A Talmud student, Cahan left Lithuania at age 19, and arrived at Ellis Island in 1881. At first, he felt safe in this new country, for he was no longer hunted by those who opposed his socialist beliefs. He spoke little English, but six months later he spoke and taught the language to new immigrants.

Cahan wrote for socialist newspapers in New York. In 1897, he became a reporter for a big English-language newspaper, the Commercial Advertiser. The Advertiser's editor was Lincoln Steffens, the famous muckraker. Steffens took Cahan under his wing and taught him the craft of American-style journalism.

"The Yiddish newspapers of his time were highly ideological and biased," Moser said. Under Steffens' mentorship, "Cahan now had to learn how to write a relatively objective news story," she said.

"By covering fires, police, courts and by interviewing politicians, Cahan became a first-rate journalist."

After leaving the Advertiser, he became editor of the 6-year-old Yiddish-language Jewish Daily Forward in 1903.

Working with Steffens had given Cahan the tools he needed to make the Forward different and better than the other Yiddish newspapers of the time, Moser said.

"No other Yiddish paper had such an experienced and talented staff person.

"He had a very clear idea of what Jewish immigrants were going to need from his paper in order to succeed as Americans and in order to make the transition from being immigrants to becoming functioning citizens," Moser said.

Cahan turned his newspaper into a guide, interpreter and mediator for Yiddish-speaking immigrants, and one of his most original contributions was "The Bintel Brief."

"This was the first great American advice column, the granddaddy of Ann Landers and Dear Abby," Moser said.

Both Ann Landers and sister Abby Van Buren are Jewish, she added.

People wrote Cahan for advice on just about everything.

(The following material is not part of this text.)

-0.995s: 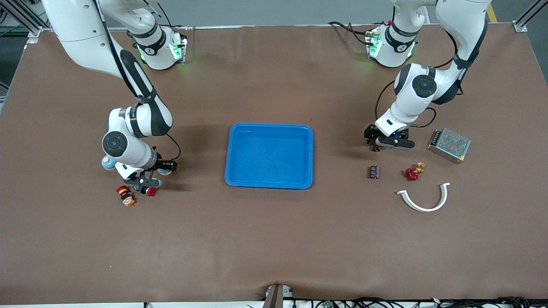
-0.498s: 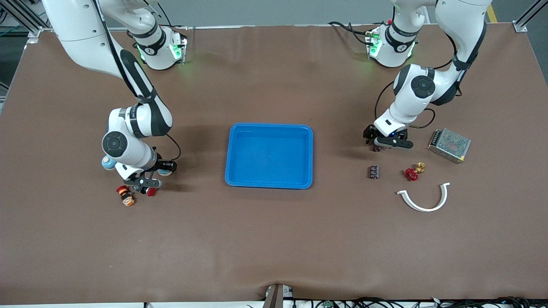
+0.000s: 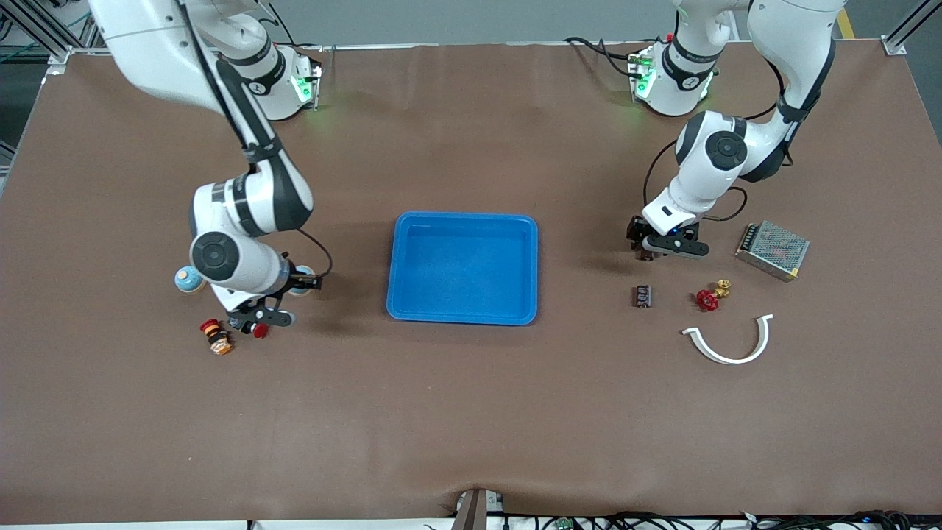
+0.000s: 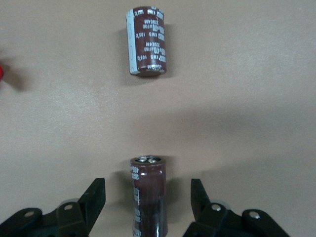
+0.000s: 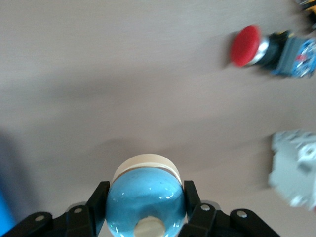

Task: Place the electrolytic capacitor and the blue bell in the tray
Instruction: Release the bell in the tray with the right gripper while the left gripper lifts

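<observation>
The right end effector (image 5: 145, 210) is shut on a shiny round blue bell (image 5: 145, 200); next, I think, it carries that to the shallow bright blue plastic tray (image 3: 401, 294). The left end effector (image 4: 148, 202) stands open around a brown can-shaped electrolytic capacitor (image 4: 148, 195) and needs to squeeze.

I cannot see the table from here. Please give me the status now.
Right end effector shut on blue bell. Left end effector open around upright capacitor, not yet gripping. Tray holds nothing; path looks free.

Printed white markings run along the sleeve of the lying electrolytic capacitor (image 4: 147, 42) in the left wrist view, but the characters cannot be made out with certainty (digits and letters in rows). The upright capacitor (image 4: 148, 195) bears similar print, likewise illegible. No other text is readable.
</observation>
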Motion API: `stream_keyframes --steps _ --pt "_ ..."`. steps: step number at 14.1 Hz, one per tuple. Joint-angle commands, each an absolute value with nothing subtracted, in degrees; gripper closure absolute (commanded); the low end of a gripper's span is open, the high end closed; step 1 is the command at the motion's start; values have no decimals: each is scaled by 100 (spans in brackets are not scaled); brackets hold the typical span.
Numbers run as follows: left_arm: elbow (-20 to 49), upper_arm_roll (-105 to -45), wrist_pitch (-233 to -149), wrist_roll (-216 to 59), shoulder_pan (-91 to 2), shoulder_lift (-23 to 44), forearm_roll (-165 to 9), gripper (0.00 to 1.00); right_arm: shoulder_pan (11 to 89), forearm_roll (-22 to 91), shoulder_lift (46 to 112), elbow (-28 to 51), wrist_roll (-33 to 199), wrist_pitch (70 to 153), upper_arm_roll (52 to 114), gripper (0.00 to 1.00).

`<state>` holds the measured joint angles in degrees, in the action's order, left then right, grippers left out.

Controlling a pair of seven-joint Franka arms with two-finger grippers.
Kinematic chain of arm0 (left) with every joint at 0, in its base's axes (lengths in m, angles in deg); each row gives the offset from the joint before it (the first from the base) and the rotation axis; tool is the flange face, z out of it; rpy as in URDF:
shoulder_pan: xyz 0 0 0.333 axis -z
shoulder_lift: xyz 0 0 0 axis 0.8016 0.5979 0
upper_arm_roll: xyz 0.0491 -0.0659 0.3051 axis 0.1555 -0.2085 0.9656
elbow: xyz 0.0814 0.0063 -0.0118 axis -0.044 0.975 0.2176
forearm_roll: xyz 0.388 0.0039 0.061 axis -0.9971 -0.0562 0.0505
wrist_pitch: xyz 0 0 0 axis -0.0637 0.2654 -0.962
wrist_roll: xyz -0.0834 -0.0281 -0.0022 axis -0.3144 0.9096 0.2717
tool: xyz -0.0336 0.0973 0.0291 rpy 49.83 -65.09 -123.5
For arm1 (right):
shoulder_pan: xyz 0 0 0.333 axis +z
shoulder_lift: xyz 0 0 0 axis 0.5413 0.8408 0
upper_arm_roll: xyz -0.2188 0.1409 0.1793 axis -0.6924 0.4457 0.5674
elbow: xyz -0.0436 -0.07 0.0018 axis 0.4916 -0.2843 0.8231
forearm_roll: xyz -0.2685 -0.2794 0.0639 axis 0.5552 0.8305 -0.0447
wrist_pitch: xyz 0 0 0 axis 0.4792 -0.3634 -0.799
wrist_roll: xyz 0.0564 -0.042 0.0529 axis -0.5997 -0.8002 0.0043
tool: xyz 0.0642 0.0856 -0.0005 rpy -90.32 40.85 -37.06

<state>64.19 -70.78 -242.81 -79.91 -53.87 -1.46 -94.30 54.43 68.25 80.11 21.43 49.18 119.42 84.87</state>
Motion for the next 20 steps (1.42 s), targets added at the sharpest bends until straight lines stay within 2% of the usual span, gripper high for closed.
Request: stream_keyframes --steps 1,2,3,8,16,20 --pt "6388 -7094 -24378 -8042 -5433 -66 -9562 74 6088 6685 7881 2126 3865 11927 8510 65" --pt "6388 -7094 -24378 -8042 -5434 -66 -9562 95 6299 6405 7872 2108 3653 12023 8520 65" --pt "6388 -7094 -24387 -8042 -5434 -66 -9562 100 6544 6124 7872 2108 3538 12207 8511 65" --pt "6379 -7085 -24378 -8216 -5477 -128 -9562 100 7424 6007 7968 2187 2713 12884 8493 65" --pt "6361 -7173 -24255 -11815 -5530 -532 -9562 100 7619 6069 8495 2248 2588 13421 8476 63" --pt "6256 -7532 -23799 -13932 -5513 -751 -9562 100 7654 6139 8733 2240 2579 13729 8467 63"
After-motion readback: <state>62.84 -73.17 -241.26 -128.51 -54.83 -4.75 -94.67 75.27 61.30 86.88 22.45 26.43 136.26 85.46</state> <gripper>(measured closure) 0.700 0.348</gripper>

One person asked if it was OK to let her child to play baseball, others asked questions on American customs, politics and art. One reader even asked if it was safe to marry someone born with freckles, and Cahan replied that it was only dangerous to marry someone with rocks in their head.

Now produced weekly in New York, the Forward appears in three versions: one in Yiddish, one in Russian and one in English.

Cahan also wrote fiction. His novel "The Rise of David Levinsky" concerns an immigrant who makes a lot of money but loses the Jewish values he was raised with.

"He didn't have time to be a full-time fiction writer and a full-time editor of the Forward," Moser said of Cahan. "He felt he had to choose, and felt that working in and for the Jewish community came first."